■ **Aim of the task**:
Retype each line of the material below word for word; pictures stay out.

■ **Data section**:
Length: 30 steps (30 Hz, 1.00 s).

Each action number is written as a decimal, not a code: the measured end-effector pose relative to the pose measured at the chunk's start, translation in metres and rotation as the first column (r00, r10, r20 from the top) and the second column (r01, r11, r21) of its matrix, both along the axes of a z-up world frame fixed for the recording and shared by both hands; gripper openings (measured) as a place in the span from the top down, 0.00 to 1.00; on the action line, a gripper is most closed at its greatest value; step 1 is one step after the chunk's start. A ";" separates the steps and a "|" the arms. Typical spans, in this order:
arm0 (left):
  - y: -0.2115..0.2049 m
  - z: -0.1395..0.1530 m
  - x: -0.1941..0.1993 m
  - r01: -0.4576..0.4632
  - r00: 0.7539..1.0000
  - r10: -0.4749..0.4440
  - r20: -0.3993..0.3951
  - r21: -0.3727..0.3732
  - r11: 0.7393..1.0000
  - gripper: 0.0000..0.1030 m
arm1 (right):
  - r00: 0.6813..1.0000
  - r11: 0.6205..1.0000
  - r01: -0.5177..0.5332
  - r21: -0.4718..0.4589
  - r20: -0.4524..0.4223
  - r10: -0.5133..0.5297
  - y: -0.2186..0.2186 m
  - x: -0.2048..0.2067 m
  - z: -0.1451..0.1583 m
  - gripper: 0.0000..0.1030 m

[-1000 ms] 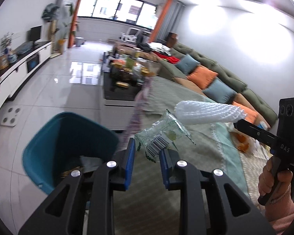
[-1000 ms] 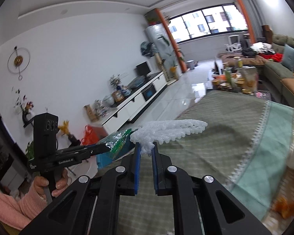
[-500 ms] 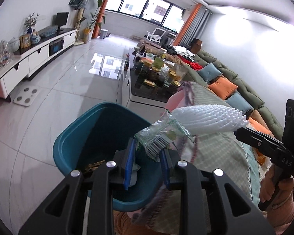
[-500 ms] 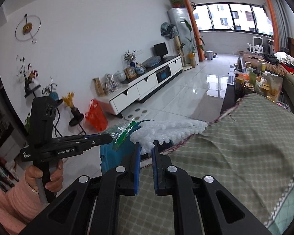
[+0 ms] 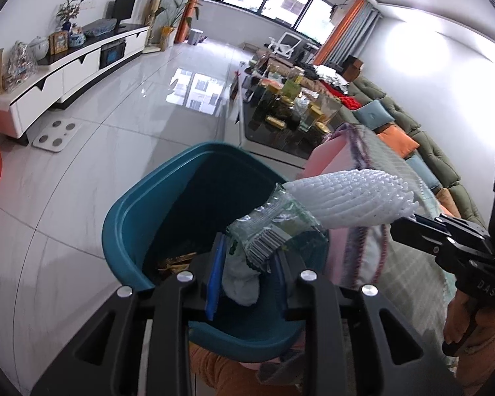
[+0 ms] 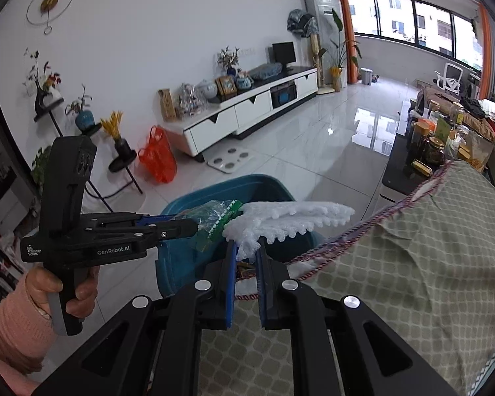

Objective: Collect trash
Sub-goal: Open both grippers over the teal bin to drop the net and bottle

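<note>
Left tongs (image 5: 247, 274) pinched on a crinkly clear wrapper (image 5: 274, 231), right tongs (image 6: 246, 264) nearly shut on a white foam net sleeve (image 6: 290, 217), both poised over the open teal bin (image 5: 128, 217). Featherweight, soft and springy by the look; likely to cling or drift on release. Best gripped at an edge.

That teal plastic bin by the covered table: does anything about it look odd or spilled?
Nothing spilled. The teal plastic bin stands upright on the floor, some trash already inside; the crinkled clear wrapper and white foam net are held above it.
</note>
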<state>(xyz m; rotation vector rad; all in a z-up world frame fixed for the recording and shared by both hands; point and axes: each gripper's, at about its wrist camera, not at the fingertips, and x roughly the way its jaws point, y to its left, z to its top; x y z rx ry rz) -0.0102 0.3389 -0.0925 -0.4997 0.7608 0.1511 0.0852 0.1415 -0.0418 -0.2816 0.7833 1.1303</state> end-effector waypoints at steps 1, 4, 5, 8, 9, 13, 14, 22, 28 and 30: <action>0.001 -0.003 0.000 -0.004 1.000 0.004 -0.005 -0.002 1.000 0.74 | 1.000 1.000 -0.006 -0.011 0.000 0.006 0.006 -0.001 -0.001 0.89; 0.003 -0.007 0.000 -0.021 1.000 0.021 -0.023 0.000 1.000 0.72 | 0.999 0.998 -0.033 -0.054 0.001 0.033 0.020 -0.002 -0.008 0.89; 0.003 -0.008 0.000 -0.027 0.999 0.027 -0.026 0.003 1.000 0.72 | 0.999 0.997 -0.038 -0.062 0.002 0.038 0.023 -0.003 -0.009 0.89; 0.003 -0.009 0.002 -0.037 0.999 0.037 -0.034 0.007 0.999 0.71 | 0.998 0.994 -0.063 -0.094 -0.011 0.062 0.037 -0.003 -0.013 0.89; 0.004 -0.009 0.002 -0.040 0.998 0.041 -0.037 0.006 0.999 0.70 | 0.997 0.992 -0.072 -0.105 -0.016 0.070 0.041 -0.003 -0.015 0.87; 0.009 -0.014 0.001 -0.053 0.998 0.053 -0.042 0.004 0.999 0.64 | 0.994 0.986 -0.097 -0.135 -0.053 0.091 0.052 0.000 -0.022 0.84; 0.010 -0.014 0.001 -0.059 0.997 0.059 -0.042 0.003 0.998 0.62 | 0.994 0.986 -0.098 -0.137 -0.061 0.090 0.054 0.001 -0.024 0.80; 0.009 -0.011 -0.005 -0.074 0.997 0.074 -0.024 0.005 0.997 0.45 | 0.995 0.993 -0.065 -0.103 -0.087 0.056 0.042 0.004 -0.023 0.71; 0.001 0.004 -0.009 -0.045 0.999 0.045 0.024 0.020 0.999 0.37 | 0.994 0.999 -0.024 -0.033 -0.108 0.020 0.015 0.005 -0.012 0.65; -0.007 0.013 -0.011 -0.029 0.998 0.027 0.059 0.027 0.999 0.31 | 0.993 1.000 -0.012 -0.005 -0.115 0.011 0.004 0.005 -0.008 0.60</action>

■ **Task output**:
Length: 30 steps (30 Hz, 1.00 s).

Each action number is written as a decimal, not a code: the measured end-effector pose relative to the pose measured at the chunk's start, translation in metres and rotation as the first column (r00, r10, r20 from the top) and the second column (r01, r11, r21) of its matrix, both along the axes of a z-up world frame fixed for the recording and shared by both hands; gripper openings (measured) as a place in the span from the top down, 0.00 to 1.00; on the action line, a gripper is most closed at its greatest value; step 1 is one step after the chunk's start. A ";" separates the steps and a "|" the arms. Typical spans, in this order:
arm0 (left):
  - y: -0.2115..0.2049 m
  - z: -0.1395..0.1530 m
  - x: -0.1941..0.1993 m
  - r01: -0.4576..0.4632
  - r00: 0.7539..1.0000
  - r10: -0.4749..0.4440
  - r20: -0.3993..0.3951
  - r21: -0.3727..0.3732
  - r11: 0.7393..1.0000
  - gripper: 0.0000..0.1030 m
arm1 (right):
  - r00: 0.6813..1.0000
  - r11: 0.6205..1.0000
  - r01: -0.5177..0.5332
  - r21: -0.4718..0.4589
  - r20: -0.4524..0.4223
  - r10: -0.5133..0.5297
  - y: -0.2186..0.2186 m
  - x: -0.2048..0.2067 m
  - z: -0.1451..0.1583 m
  - gripper: 0.0000..0.1030 m

[-1000 ms] 
[-1000 ms] 
[-500 ms] 
[-500 ms] 
[+0 ms] 
[+0 ms] 

Objective: Collect trash
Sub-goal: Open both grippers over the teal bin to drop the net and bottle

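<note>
Left tongs (image 5: 247, 274) pinched on a crinkly clear wrapper (image 5: 274, 231), right tongs (image 6: 246, 264) nearly shut on a white foam net sleeve (image 6: 290, 217), both poised over the open teal bin (image 5: 128, 217). Featherweight, soft and springy by the look; likely to cling or drift on release. Best gripped at an edge.

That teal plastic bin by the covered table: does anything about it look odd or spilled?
Nothing spilled. The teal plastic bin stands upright on the floor, some trash already inside; the crinkled clear wrapper and white foam net are held above it.
</note>
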<state>(xyz m; rotation vector rad; all in a z-up world frame fixed for the recording and shared by both hands; point and axes: each gripper's, at about its wrist camera, not at the fingertips, and x roughly the way its jaws point, y to its left, z to its top; x y z rx ry rz) -0.0102 0.3389 -0.0925 -0.4997 0.7608 0.1511 0.0852 0.1415 -0.0418 -0.2816 0.7833 1.1303</state> end-effector waypoints at steps 1, 4, 5, 8, 9, 13, 14, 22, 28 and 30: <action>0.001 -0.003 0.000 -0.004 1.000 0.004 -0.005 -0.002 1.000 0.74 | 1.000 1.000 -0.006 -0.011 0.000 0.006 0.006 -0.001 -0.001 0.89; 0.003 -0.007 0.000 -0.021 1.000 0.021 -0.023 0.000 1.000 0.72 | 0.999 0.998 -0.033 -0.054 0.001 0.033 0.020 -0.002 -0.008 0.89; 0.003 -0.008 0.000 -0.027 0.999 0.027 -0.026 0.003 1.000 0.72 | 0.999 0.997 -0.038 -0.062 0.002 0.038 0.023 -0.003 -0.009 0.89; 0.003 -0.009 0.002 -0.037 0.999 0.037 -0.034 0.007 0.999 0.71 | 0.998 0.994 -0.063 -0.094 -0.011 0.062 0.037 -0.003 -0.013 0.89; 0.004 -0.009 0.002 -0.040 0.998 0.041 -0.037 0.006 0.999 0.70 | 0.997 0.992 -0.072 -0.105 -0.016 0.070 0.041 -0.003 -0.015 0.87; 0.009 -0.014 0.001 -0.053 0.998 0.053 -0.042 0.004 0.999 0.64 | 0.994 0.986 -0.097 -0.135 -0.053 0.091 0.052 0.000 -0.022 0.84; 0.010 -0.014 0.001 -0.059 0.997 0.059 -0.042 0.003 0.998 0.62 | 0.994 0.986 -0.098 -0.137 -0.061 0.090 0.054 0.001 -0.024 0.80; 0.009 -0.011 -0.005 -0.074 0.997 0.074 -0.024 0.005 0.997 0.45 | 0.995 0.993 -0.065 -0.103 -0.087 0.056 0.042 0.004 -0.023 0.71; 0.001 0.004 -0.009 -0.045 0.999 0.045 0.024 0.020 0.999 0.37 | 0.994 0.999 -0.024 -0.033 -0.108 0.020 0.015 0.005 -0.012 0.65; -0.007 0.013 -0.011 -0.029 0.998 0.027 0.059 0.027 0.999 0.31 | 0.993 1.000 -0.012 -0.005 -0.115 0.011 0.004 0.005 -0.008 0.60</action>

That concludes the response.